Work order: Your answer must hold only the lines below from the line containing "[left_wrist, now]" through the line containing "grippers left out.", each reproduced exactly.

Supplied data:
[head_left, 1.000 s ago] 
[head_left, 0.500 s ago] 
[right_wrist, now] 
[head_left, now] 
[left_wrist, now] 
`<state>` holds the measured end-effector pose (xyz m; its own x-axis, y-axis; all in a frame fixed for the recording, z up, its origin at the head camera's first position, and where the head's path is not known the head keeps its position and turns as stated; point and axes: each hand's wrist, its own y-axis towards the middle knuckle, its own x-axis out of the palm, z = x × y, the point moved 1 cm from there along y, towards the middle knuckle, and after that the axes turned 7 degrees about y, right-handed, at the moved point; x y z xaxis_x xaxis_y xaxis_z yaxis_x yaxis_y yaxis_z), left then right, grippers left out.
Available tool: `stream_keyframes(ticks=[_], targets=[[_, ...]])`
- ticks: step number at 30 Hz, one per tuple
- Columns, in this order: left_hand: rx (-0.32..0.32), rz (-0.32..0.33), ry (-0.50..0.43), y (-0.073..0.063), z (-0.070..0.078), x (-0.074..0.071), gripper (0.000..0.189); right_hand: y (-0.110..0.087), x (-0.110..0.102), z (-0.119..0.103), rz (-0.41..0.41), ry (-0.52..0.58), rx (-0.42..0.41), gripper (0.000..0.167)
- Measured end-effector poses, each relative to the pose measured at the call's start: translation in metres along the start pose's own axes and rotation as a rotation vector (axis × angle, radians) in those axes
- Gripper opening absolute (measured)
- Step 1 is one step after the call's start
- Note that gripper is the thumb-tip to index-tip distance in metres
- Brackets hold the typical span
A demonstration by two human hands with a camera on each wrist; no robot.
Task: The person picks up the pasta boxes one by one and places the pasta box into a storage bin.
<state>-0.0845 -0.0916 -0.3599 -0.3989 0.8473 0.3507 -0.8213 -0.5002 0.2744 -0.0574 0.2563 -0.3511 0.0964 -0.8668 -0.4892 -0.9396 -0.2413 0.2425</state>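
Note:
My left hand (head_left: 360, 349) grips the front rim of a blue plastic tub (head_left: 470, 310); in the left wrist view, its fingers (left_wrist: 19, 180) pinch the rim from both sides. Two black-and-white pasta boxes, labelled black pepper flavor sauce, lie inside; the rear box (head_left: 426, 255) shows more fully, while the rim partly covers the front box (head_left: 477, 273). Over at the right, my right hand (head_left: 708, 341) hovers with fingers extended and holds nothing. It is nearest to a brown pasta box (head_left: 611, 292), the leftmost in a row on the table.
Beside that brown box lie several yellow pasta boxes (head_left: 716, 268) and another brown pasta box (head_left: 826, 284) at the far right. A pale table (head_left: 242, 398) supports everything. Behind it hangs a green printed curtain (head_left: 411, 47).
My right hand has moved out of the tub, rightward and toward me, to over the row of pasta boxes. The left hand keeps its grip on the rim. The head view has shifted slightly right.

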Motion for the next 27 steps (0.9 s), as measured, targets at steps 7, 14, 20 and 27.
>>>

Solution to the exercise:
[left_wrist, now] 
`<state>` holds the measured end-effector pose (xyz m; its own x-axis, y-axis; all in a frame fixed for the recording, z up, its origin at the head camera's first position, and where the head's path is not known the head keeps its position and turns as stated; point and axes: each hand's wrist, its own y-axis towards the middle knuckle, its own x-axis out of the palm, z = x × y, the point moved 1 cm from there along y, towards the middle knuckle, and after that the axes turned 7 degrees about y, right-handed, at the moved point; x y z xaxis_x xaxis_y xaxis_z yaxis_x yaxis_y yaxis_z), left then right, grippers left out.

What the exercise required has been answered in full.